Tuesday, July 12, 2005

Status

I spoke with my sister and it sounds like they're planning on waking my dad up tomorrow sometime. He remained stable overnight and isn't as restless anymore, which is good. They also did a CT scan, which apparently didn't show any problems...also good. Hopefully they really do wake him tomorrow since his birthday is Thursday. I'd hate for him to spend it unconscious in the hospital. Otherwise, there's no further news. We have to wait until he's awake to find out what's functioning, what isn't, and if there's any permanent damage. I'll probably try to get to the hospital again tomorrow, even if I don't manage to get any sleep again tonight. In the meantime, my brother will be spending the night with him so our mother can get some rest at home tonight.

I'm quite on edge right now. I'm now operating on 2 hrs of sleep, thanks to Margaret's recent bout of LONG daytime periods of alertness and very short and infrequent cat naps. My phone has been ringing off the hook due to concerned family members calling and asking what's going on. I even had to entertain a visitor this morning (one of my father's sisters), which I barely managed to shower in between Margaret's screaming fits before my aunt arrived.

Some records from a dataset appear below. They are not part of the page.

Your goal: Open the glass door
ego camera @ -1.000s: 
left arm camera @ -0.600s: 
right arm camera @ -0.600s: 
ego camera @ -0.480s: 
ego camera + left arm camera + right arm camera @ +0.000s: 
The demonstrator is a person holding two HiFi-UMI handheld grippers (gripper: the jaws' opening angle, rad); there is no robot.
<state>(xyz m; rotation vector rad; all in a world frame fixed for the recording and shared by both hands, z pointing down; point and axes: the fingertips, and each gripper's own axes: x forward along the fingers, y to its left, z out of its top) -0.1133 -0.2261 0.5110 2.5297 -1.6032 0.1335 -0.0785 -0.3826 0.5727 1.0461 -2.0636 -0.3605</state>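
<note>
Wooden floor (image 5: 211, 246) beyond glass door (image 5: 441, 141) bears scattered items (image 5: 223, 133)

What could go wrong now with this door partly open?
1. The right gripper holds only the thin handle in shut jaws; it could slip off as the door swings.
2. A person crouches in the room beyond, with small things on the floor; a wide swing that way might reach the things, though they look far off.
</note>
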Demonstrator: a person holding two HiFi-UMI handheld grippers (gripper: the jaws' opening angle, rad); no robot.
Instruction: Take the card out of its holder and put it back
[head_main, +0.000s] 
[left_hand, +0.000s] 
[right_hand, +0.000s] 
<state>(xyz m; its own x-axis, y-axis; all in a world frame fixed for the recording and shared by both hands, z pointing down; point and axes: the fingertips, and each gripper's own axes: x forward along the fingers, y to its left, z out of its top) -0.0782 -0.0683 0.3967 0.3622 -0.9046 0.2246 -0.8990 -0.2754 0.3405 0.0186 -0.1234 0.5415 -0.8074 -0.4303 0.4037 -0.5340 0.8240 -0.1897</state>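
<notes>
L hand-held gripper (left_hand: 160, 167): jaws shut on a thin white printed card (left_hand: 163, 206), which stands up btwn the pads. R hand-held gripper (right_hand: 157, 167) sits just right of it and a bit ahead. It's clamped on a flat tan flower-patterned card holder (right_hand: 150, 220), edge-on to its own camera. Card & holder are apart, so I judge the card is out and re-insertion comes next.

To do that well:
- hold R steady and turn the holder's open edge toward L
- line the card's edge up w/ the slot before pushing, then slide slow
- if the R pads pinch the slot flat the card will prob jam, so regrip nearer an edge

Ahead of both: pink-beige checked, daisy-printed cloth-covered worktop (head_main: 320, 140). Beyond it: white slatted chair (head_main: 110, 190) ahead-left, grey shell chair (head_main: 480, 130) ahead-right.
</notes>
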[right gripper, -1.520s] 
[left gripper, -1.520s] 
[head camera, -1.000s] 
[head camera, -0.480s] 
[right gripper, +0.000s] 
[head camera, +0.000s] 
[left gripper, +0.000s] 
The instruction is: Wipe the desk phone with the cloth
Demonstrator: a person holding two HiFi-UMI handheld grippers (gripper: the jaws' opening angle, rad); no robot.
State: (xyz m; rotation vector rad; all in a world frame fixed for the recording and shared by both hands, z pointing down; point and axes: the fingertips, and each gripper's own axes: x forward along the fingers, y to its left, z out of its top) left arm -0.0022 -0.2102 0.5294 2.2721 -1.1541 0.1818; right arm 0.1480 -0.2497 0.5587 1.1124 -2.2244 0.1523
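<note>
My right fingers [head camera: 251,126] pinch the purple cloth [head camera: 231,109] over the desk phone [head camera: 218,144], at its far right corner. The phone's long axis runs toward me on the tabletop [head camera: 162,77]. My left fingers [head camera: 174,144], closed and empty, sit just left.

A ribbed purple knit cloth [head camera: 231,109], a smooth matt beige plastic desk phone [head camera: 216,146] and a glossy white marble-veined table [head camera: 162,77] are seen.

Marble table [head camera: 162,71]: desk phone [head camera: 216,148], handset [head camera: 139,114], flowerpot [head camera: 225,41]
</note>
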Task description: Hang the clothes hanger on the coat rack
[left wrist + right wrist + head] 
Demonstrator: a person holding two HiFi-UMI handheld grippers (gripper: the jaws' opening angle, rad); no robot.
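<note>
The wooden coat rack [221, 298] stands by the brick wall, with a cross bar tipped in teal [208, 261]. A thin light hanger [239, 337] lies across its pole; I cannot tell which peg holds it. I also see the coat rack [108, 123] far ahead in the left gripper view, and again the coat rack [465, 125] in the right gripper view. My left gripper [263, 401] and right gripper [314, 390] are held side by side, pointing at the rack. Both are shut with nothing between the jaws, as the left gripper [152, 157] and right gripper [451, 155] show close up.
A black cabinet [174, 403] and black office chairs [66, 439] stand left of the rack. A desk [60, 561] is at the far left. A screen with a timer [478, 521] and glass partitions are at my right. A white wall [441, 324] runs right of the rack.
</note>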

This month is hard enough as it is. Next Tuesday is the one year anniversary of when we learned that we had lost Arabella (and I had the D&C). They estimated at that time that I had lost her on the preceding Saturday (July 17th), which was when we celebrated my father's 50th birthday. I had some bright red bleeding earlier in that day and called the doctor's office about it. They assured me that, since I wasn't soaking through a pad an hour, it was probably not that serious and that I should just rest with my legs up (which I dutifully did, even though I was supposed to co-host my dad's birthday party). This just further taints the month of July for me. Can we just skip it next year?

1 comment:

Kether said...

Carrie I will be thinking of you. My heart goes out to you and I wish I lived closer so that I could do *something* even if that was just to lend an ear--or watch Margaret while you get some rest.